The forces met "limited resistance" as the rebels fled Chora district about 40km northwest of provincial capital Tarin Khowt, the US-led coalition said in a statement.

"Coalition air power engaged and killed several insurgents armed with recoilless rifles and rocket-propelled-grenade launchers," the statement said.

Taliban fighters overran the district late Tuesday, setting fire to the small district headquarters and some government vehicles, officials said.

The Taliban movement, trying to regain control of the government that it lost in a US-led operation in 2001, often claims to hold districts in the south, where they are most active.

This was the first time however that government officials had admitted the rebels had control of an area for more than a few hours.

The government said another 12 suspected Taliban were killed after police resisted an attack on a checkpost in southern Kandahar province late Friday.

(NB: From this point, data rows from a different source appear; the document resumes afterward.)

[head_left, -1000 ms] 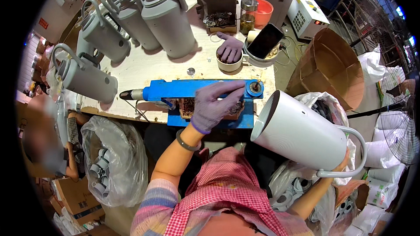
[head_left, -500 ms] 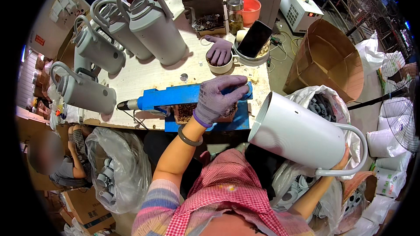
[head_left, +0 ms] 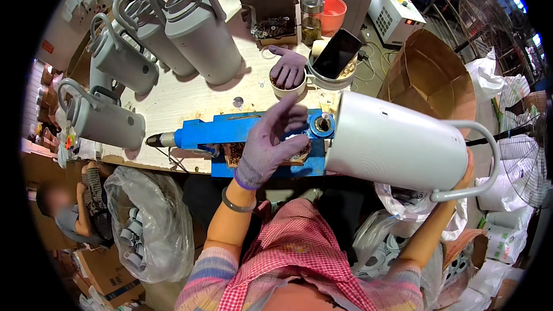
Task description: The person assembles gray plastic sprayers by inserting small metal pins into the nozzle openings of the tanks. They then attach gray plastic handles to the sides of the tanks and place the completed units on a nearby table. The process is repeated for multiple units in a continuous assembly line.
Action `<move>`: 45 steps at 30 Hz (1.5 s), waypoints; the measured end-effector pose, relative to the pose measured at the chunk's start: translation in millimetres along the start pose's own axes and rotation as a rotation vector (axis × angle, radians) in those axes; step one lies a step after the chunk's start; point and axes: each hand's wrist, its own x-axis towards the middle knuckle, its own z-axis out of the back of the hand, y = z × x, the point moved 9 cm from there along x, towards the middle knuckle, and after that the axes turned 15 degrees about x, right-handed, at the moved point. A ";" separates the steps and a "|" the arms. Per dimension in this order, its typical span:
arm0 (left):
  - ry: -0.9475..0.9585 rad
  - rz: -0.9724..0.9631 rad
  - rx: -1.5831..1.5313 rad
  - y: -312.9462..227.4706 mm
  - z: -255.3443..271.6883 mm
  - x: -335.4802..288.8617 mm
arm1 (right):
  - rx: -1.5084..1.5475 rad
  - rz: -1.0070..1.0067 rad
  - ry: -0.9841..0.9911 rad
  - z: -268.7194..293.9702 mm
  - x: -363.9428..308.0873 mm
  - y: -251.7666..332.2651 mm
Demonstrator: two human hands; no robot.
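My right hand (head_left: 464, 174) grips the handle of a large white jug (head_left: 397, 145), held on its side with its mouth end against the round end of a blue clamp tool (head_left: 242, 132) on the bench. Only part of that hand shows behind the handle. My left hand (head_left: 272, 143), in a purple glove, rests over the blue tool right beside the jug's mouth, fingers spread and pointing up toward the round fitting (head_left: 321, 125). Nothing is visibly held in it.
Several grey jugs (head_left: 196, 29) with handles lie at the bench's back left. A cup with a purple glove (head_left: 288, 69), a bowl with a phone (head_left: 337, 57), a jar and an orange tub stand behind. A cardboard barrel (head_left: 429, 66) is right; bags of parts sit below.
The white jug has swung up and left from beside my lap until its mouth meets the blue tool. My left hand has opened out over the tool.
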 end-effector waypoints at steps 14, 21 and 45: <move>-0.789 0.122 0.232 41.0 149.2 -115.6 | 0.876 -0.319 0.363 -269.8 -55.6 86.3; -0.799 0.111 0.172 56.7 156.8 -121.4 | 0.865 -0.251 0.360 -276.0 -65.9 83.5; -0.650 0.082 0.214 67.4 172.4 -127.3 | 0.911 -0.234 0.368 -280.7 -68.1 80.7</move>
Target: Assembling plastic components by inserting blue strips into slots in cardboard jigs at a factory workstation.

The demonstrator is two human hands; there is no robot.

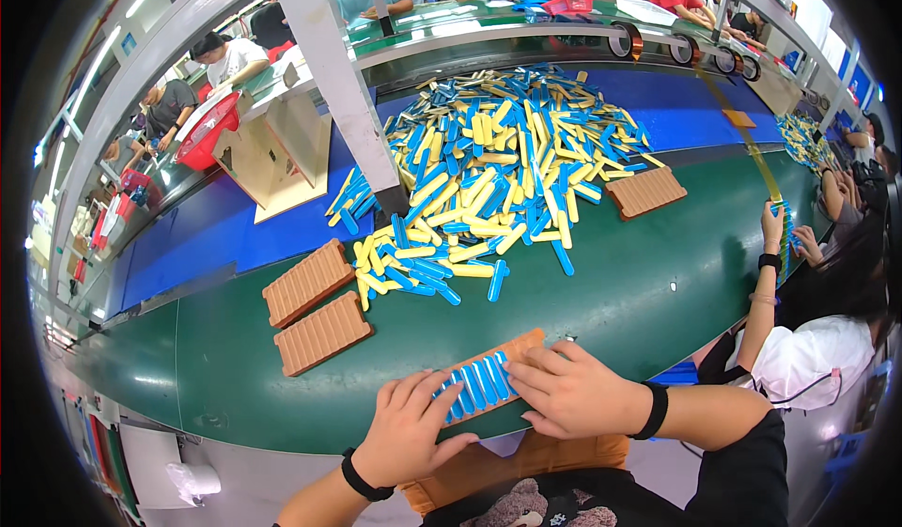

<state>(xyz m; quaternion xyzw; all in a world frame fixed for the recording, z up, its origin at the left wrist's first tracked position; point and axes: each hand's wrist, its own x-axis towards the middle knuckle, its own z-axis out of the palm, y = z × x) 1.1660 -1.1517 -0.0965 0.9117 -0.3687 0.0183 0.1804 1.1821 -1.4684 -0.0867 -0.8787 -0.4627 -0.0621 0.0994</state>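
1 ridged brown tray (528, 341), slanted at near edge of green table (611, 311), btwn both hands; several blue strips (484, 383) side by side in its grooves; L hand (410, 428): spread, thumb apart from fingers, fingertips on strips twd L end; R hand (575, 394): fingers bent over strips twd R end, pinch or mere touch can't tell; beyond, lg pile of yellow & blue pieces (489, 184); 2 spare trays (322, 333) L of tray, 1 addl tray (646, 192) at R of pile

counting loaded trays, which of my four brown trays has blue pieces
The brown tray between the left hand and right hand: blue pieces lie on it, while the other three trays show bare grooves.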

Four policemen were wounded, said provincial government spokesman Daud Ahmadi of the battle north of Kandahar city.

A suicide bomb blast in the same area late Friday killed three civilian men. It was apparently aimed at a passing Canadian and Afghan army convoy that was unscathed.

In neighbouring Helmand province, police rounded up 18 suspects after another police checkpost was raided, officials said Saturday.

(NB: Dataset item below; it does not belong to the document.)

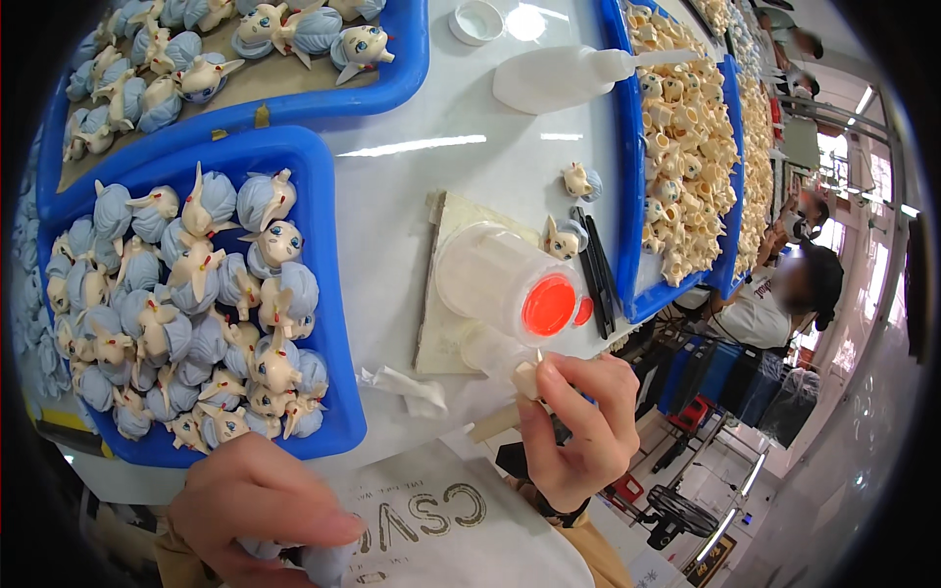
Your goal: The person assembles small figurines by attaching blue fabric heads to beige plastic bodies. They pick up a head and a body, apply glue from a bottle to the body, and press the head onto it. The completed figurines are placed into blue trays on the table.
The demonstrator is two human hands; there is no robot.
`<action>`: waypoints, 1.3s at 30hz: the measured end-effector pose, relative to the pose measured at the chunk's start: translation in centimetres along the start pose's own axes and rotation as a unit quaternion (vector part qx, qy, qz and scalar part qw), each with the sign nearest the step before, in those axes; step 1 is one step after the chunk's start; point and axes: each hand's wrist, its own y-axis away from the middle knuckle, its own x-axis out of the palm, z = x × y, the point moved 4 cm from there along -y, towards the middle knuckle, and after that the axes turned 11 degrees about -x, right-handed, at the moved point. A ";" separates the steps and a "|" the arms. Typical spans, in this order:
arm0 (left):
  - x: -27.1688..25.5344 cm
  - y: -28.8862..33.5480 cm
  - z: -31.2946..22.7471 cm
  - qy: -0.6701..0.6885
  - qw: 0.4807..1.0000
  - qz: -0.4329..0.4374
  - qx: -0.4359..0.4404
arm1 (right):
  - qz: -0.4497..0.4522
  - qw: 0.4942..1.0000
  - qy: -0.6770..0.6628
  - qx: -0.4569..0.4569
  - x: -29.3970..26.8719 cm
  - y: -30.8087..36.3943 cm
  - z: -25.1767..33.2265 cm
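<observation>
At the lower left, my left hand [265,495] is closed round a blue-grey piece [329,563] like the hair of the small doll heads; most of it is hidden by the fingers and the picture's edge. My right hand [585,421] pinches a small cream doll part [527,380] with a thin pointed tip, between thumb and fingers. Just beyond that part, a translucent plastic cup [480,269] lies tilted on a pale board [431,323], and bright red paint [549,305] shows at its near end. A crumpled white tissue [407,390] lies left of my right hand.
A blue tray [345,392] of finished-looking doll heads stands left, another [417,59] behind it. Cream parts [686,147] fill a blue tray at right. A white squeeze bottle [549,80], black tweezers [596,274] and two loose heads [566,238] lie between. Other people sit far right.
</observation>
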 end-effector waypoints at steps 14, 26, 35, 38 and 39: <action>2.3 -1.1 1.4 0.070 0.973 -0.097 -0.196 | -0.171 0.960 -0.219 0.035 0.5 2.2 -1.1; 2.6 -1.4 1.2 0.026 0.983 -0.168 -0.074 | -0.027 0.952 -0.277 -0.130 1.5 -1.8 3.5; 2.5 -0.3 0.6 -0.042 0.962 -0.233 -0.133 | -0.008 0.964 -0.135 -0.229 1.0 -2.8 5.6; 2.3 -0.1 -0.6 -0.124 0.957 -0.231 -0.125 | -0.014 0.962 -0.171 -0.212 1.7 -3.1 6.0; 2.2 0.1 -0.8 -0.143 0.953 -0.232 -0.130 | -0.007 0.961 -0.183 -0.210 2.0 -3.2 6.3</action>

Kandahar and Helmand are among the provinces that have seen the worst of an insurgency launched by the Taliban movement removed from power for not surrendering al-Qaeda chief Osama bin Laden.

The coalition on Friday dropped three precision guided bombs on "enemy extremists" loading munitions into a truck from a cave in Helmand's Musa Qala district, a coalition statement said.

It was too early to tell how many people had been killed, it said.

Musa Qala is a known Taliban stronghold and saw fierce fighting last month, when there was a surge of violence over about two weeks that left around 400 people dead, most of them rebels and including more than 30 civilians.

Taliban militants were Saturday the main suspects in the murder of a tribal chief who had been helping to persuade members of Taliban regime to work with the new government, police said.

Haji Mursalen was shot dead in Kunar province while praying in a mosque Friday, police said.

And in northern Baghlan province, gunmen burst into the home of an Afghan employee with the Bangladesh Rural Advancement Committee (Brac) development group and shot him dead, police said.